Die Unterbrechung der Ausbildungsmaßnahmen im Rahmen des fortbestehenden Ausbildungsverhältnisses steht der Berücksichtigung aber -wie auch die weitere Berücksichtigung eines ausbildungswilligen, sich aber vorübergehend nicht um einen Ausbildungsplatz bemühenden Kindes nach § 32 Abs. 4 Satz 1 Nr. 2 Buchst. c EStG8- nur dann nicht entgegen, wenn die Erkrankung vorübergehend ist. Eine krankheitsbedingte Unterbrechung der Ausbildung ist insoweit nicht anders zu behandeln als eine krankheitsbedingte Unterbrechung der Suche nach einem Ausbildungsplatz; dies hatte der Bundesfinanzhof für mutterschutzbedingte Unterbrechungen der Ausbildung oder der Ausbildungsplatzsuche bereits früher entschieden9.
Das Erfordernis einer nur vorübergehenden Krankheit ergibt sich aus der Notwendigkeit, die von § 32 Abs. 4 Satz 1 Nr. 2 Buchst. a EStG erfassten Fälle von den unter § 32 Abs. 4 Satz 1 Nr. 3 EStG fallenden Fällen abzugrenzen. Letztere Bestimmung erfordert zum einen eine körperliche, geistige oder seelische Behinderung, die nach der maßgeblichen Legaldefinition des § 2 Abs. 1 Satz 1 SGB IX eine mit hoher Wahrscheinlichkeit länger als sechs Monate dauernde Beeinträchtigung voraussetzt10. Zweck dieses Kriteriums ist es, vorübergehende Gesundheitsstörungen aus dem Behinderungsbegriff auszuschließen und damit nur Beeinträchtigungen eines bestimmten Schweregrades zu erfassen11.
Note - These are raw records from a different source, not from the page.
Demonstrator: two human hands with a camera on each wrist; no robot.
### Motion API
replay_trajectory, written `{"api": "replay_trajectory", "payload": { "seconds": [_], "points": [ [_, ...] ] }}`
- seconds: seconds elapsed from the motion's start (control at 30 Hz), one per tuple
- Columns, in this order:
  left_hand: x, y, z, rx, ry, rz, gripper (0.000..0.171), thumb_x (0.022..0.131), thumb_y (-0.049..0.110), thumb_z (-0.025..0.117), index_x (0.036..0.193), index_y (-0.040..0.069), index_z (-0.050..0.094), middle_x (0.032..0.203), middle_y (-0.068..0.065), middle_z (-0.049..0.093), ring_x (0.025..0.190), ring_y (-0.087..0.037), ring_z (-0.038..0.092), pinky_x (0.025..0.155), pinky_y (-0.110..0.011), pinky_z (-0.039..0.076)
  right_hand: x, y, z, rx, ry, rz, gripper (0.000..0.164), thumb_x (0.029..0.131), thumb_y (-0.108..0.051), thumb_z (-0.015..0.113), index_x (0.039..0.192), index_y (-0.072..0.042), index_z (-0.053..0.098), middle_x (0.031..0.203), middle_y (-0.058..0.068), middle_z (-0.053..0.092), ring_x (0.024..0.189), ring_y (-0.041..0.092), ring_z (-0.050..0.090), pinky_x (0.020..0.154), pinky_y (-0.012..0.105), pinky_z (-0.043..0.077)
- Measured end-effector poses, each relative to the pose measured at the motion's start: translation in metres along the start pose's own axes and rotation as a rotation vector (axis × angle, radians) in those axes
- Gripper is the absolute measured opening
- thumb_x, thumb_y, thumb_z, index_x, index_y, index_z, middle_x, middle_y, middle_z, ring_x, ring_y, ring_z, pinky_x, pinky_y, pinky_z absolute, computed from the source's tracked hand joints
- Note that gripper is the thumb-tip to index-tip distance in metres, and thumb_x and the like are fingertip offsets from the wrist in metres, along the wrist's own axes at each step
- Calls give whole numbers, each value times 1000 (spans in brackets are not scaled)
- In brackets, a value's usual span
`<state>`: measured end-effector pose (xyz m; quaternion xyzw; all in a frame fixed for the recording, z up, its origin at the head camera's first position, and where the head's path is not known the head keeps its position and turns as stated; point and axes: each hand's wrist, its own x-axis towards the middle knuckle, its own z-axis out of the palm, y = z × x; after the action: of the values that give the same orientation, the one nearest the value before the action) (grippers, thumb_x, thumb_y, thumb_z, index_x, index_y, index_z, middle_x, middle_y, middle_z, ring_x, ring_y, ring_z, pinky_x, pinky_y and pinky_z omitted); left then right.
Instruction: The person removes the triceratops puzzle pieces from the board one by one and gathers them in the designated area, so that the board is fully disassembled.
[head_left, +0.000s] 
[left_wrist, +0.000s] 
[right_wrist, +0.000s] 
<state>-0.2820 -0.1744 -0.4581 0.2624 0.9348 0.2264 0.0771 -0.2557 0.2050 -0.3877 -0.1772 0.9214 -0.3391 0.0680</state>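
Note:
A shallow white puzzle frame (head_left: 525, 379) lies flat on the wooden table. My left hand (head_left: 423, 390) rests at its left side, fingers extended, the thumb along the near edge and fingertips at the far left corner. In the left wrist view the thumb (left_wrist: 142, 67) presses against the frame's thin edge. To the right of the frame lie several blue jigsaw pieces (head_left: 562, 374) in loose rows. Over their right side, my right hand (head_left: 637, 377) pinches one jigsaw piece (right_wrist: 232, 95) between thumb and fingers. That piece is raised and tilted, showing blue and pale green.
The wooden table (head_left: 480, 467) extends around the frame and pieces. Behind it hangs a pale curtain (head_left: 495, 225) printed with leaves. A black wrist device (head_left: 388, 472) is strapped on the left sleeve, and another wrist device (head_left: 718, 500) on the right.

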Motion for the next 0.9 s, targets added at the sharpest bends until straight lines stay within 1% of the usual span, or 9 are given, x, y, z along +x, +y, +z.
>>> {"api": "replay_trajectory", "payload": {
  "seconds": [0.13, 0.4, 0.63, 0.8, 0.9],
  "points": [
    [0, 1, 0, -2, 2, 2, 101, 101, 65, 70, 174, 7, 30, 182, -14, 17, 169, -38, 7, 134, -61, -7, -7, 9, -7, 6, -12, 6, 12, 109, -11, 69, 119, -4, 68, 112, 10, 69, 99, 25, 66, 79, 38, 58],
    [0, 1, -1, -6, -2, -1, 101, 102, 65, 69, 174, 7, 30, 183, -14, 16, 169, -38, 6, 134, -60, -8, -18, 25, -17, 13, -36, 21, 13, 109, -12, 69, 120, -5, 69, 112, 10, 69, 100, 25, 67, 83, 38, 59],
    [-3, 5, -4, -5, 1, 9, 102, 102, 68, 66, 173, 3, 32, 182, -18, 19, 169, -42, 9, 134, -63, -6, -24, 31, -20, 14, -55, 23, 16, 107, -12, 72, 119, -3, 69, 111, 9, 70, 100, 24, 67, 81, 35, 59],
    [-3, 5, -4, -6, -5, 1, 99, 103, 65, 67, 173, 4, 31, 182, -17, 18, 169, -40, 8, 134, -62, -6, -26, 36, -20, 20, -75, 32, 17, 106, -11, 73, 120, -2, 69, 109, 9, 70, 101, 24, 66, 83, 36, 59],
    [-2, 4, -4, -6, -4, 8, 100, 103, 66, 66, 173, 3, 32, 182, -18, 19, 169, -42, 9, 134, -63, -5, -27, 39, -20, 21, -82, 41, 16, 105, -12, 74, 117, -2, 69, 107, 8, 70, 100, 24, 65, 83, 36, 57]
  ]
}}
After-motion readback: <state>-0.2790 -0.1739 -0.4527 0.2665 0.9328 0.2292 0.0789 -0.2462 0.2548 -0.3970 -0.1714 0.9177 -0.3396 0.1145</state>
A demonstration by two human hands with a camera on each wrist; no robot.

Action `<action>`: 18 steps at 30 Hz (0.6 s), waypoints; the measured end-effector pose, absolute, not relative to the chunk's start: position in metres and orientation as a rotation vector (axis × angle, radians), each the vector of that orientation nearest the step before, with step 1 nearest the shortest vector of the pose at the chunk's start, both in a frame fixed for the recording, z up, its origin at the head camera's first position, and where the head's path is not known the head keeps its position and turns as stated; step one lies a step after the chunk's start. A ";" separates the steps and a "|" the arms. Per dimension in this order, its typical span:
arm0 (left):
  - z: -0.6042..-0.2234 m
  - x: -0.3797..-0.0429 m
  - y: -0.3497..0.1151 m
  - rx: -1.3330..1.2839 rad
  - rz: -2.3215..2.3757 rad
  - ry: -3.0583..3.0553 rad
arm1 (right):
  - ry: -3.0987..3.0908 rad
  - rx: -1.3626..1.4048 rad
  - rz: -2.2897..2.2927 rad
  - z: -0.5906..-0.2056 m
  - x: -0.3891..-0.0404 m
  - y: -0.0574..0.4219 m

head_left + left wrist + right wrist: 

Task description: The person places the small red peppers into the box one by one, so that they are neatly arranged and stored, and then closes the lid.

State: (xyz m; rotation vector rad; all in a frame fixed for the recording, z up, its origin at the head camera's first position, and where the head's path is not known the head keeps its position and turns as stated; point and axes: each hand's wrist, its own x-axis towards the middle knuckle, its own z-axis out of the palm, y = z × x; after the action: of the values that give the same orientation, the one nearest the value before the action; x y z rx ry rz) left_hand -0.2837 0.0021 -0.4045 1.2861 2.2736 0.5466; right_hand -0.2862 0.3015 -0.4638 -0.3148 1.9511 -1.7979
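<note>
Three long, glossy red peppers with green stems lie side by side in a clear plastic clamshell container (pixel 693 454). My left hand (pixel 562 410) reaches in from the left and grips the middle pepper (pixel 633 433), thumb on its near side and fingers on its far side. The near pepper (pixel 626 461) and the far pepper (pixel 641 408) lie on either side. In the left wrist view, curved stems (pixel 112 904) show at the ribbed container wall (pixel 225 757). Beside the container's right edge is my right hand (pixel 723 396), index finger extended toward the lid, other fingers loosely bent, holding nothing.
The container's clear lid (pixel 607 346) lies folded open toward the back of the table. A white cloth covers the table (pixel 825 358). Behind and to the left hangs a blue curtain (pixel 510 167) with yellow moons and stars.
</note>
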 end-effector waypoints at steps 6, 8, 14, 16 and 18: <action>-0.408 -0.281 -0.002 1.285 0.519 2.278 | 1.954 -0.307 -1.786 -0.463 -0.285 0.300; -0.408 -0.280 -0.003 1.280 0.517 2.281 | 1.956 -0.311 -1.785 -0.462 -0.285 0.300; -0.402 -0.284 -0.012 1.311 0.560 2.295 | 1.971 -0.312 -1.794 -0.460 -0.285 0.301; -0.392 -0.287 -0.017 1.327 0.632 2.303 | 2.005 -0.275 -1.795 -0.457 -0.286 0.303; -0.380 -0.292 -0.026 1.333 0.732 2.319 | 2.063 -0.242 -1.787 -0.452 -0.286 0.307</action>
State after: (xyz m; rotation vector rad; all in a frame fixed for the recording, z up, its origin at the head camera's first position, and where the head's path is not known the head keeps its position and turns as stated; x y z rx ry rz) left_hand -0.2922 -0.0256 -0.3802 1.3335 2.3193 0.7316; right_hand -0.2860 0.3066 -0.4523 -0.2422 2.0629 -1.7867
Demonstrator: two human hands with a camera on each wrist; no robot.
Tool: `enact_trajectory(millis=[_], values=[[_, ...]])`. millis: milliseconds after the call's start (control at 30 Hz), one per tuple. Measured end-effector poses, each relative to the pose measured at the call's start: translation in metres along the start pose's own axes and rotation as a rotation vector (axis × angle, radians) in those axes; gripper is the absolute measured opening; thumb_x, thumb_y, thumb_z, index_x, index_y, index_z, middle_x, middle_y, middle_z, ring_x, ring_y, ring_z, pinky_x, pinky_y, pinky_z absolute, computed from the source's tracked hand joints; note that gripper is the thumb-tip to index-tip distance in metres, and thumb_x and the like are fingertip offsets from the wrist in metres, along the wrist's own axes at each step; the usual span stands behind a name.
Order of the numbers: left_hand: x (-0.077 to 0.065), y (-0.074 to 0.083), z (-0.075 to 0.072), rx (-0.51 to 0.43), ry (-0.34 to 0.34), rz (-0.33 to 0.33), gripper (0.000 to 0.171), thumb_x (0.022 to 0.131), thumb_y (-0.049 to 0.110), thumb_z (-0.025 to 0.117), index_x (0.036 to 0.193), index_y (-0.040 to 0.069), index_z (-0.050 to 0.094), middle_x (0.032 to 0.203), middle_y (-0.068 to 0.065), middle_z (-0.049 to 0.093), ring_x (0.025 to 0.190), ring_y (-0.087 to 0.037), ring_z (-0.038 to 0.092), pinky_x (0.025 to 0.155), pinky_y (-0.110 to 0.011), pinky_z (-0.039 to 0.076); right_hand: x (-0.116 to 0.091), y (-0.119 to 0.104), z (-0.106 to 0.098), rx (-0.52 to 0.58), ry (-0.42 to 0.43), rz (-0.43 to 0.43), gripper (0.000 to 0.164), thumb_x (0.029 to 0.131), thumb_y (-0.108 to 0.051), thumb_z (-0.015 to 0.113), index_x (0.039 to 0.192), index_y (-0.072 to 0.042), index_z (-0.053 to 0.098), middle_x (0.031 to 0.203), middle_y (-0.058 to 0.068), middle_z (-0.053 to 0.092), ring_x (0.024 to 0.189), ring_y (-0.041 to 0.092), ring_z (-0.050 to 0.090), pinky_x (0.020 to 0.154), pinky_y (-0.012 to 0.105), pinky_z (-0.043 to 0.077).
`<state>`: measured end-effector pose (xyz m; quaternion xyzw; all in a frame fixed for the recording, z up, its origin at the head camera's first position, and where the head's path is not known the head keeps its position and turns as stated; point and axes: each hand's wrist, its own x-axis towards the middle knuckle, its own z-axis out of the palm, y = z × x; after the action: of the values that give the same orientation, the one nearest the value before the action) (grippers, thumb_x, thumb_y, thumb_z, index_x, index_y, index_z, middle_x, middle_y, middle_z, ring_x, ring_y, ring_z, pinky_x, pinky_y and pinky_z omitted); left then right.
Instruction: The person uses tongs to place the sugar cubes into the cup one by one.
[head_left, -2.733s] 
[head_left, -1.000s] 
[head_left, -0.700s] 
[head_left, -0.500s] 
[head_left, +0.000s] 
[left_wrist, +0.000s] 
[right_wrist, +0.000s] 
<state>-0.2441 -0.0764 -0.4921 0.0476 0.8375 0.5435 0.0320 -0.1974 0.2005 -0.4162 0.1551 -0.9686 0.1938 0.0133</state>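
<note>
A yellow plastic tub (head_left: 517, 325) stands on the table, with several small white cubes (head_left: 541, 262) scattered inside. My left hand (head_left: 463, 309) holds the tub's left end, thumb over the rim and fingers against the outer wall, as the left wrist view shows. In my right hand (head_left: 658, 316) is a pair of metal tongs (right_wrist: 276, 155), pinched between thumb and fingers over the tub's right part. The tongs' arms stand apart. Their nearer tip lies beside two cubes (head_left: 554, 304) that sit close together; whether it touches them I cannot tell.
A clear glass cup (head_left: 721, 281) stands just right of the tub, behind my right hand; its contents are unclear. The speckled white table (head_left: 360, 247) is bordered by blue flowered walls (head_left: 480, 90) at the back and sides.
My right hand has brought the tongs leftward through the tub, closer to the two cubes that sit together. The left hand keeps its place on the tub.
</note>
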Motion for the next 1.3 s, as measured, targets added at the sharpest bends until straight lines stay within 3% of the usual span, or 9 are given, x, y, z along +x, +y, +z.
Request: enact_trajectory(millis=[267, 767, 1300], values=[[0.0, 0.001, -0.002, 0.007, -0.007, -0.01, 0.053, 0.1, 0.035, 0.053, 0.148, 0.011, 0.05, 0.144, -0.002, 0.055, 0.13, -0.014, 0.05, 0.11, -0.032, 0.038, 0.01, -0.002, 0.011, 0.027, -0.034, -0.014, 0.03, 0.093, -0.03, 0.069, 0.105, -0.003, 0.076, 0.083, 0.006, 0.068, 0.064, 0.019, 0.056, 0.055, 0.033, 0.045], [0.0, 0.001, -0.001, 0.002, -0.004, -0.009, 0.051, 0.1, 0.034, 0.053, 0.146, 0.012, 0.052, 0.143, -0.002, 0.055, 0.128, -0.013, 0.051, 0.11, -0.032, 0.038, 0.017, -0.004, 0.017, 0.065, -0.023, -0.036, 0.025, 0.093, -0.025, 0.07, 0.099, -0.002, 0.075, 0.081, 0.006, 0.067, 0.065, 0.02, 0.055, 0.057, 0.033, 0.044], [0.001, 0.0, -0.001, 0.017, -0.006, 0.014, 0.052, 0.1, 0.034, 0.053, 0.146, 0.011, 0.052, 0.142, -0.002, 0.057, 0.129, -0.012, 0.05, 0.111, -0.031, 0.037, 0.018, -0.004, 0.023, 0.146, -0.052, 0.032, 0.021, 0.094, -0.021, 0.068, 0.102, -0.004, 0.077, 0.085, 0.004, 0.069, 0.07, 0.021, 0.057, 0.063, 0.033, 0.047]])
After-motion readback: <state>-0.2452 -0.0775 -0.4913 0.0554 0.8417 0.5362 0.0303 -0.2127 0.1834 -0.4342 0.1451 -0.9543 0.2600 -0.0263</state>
Zum anderen werden behinderte Kinder nach § 32 Abs. 4 Satz 1 Nr. 3 EStG nur dann berücksichtigt, wenn sie behinderungsbedingt außerstande sind, sich selbst zu unterhalten, was eine Prüfung des Bedarfs des Kindes und der diesem zur Verfügung stehenden Mittel erfordert. Bei nicht nur vorübergehenden Erkrankungen des Kindes darf eine typische Unterhaltssituation, die zu seiner steuerlichen Berücksichtigung führt, nicht allein aufgrund der Erkrankung angenommen werden, sondern erfordert darüber hinaus die Feststellung eines konkreten Unterhaltsbedarfs. Diese Wertung des Gesetzgebers würde umgangen, wenn längerfristig erkrankte Kinder nach § 32 Abs. 4 Satz 1 Nr. 2 Buchst. a oder c EStG ohne eine Bedarfsprüfung berücksichtigt würden. Gerade bei längerfristig erkrankten Kindern ist es nicht ausgeschlossen, dass Sozialleistungen in Anspruch genommen werden, die einen Unterhaltsbedarf entfallen lassen.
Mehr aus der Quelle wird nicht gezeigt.